Artaud invente le sujet absolu qui ne tient que par sa volonté, qui n'est rien, qui n'est pas un être humain, ni sa caricature, ou à peine et qui s'effiloche par tous les instants, qui le traversent et le dissolvent, mais via lesquels il demeure identique à son ombre. Parce qu'il n'est rien d'autre que l'ombre de l'instant qui passe. Il n'est pas, du dedans, quelqu'un ou quelque chose, mais existe dans le bardo, le grand passage : dans le bardo, il se maintient de par son éclatement. De celui dont il ne reste rien, il retire l'ardeur non finie de l'intention d'être, d'exister, en une fois, il se voudrait voir naitre, au moins une fois, une fois qui clouerait toutes les imaginations ou littératures ; l'unique qui, lui seul, et après Rimbaud qui recrée le monde(fabuleusement mais aussi objectivement, dans une rêverie formelle absolue, cad prise pour elle-même ; que cette logique soit celle du langage débarrassé ou du monde harassant), Rimbaud qui est de ce monde-çi, qui fait-être son être, son être autre que tout.
Artaud, le premier à manier si distinctement l'être-autre décisif. Artaud, l'explosé ontologique et l'exposé, toutes racines coupées nettes tout alentour de la position ontologique de base fondamentale, d'un moi dépouillé de ses, de tous ses contenus, Artaud prouve pas à pas qu'il existe encore ; dans le non devenir, l'identique, l'unique perspective, redondante et active cependant, l'unique position effectivement réelle qui se puisse (de quiconque existe). Et il fallait ce corps là pour en venir à bout de cette passe d'armes : il se défend contre tout ce qui est, et en tout cela impose son être seul ; cad impose absurdement, ridiculement que son être existe de par soi. Et il est ainsi doué d'un Autre-corps. Il s'est métamorphosé, sans déroute sinon celles de l'ironie et du furieux, sans se perdre en l'immonde, sans sécréter autre chose que la surface de son autre corps, et il traverse le temps et l'espace, les matières et les objets, et se joue des mythomanies comme des affectuosités, et il sait tellement qu'il est plus que n'importe quel dieu et n'importe quelle sexualisation, et bien autre que son être dit humain, lequel est tout concassé.

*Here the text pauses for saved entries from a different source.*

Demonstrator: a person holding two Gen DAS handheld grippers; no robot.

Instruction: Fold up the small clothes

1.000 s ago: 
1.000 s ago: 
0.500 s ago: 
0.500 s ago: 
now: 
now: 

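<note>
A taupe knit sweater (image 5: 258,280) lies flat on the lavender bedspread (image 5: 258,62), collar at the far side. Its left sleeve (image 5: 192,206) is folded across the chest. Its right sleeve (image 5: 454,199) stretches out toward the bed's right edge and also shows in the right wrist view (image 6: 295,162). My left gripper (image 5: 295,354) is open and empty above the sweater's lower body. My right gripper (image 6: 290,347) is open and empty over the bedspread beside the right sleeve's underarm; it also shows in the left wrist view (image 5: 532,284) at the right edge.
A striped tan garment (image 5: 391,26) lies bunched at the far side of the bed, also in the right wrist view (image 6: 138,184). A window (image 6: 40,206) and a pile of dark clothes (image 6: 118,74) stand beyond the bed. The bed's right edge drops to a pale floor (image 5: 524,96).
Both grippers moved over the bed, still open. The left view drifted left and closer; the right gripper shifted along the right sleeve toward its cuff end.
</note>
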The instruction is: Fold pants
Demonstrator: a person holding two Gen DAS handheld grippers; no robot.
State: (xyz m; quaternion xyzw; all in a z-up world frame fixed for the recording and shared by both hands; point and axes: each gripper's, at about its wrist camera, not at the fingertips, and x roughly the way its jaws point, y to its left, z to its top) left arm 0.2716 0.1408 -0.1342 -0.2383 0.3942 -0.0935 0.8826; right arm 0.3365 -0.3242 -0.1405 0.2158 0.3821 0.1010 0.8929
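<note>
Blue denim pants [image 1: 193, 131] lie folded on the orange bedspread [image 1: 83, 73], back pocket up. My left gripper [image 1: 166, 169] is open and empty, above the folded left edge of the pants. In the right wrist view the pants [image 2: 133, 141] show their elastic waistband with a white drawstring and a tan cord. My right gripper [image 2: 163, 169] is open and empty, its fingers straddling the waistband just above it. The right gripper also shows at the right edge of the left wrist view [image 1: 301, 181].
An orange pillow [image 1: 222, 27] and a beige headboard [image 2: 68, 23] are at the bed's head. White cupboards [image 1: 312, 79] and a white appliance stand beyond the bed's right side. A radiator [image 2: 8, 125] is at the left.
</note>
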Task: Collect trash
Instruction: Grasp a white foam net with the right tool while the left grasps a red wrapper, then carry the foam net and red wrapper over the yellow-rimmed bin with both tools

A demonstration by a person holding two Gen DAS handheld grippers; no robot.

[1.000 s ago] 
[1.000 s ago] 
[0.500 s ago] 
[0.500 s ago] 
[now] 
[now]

Avec Artaud plus rien, en nous, n'a de rapport. Avec quoi que ce soit. Sauf l'être qui est sa propre intention d'exister. Et qui n'a de finalité que d'être, mais par qui, le seul, l'être est effectivement ce qui devient, se produit à quelqu'un, à un sujet. Et ce qui semblait déjà si immédiatement acquis de fait, au fondement, le corps connu, et d'avance, se révèle cela même qui doit être intentionnalisé comme tel et demande à être penser afin que l'on puisse dans l'être ici et maintenant développer ce qu'il réclamait, et dont il ne comprenait pas plus que nous, ce que cela signifie ; un devenir être.
Artaud recrée son corps, parce là où il est, vide, il n'est que sujet hyperactif percevant, augmentant le visible et l'invisible, le faste et le néfaste, la gloire et le putride.
Artaud invente et recherche son être, parce que là où il est, il n'est plus un Moi, il est l'antithèse historiquement enfin définie pour la première fois, du non-Moi, et c'est un Sujet. Le reflet-effet exact du Cartésien, mais vécu réellement.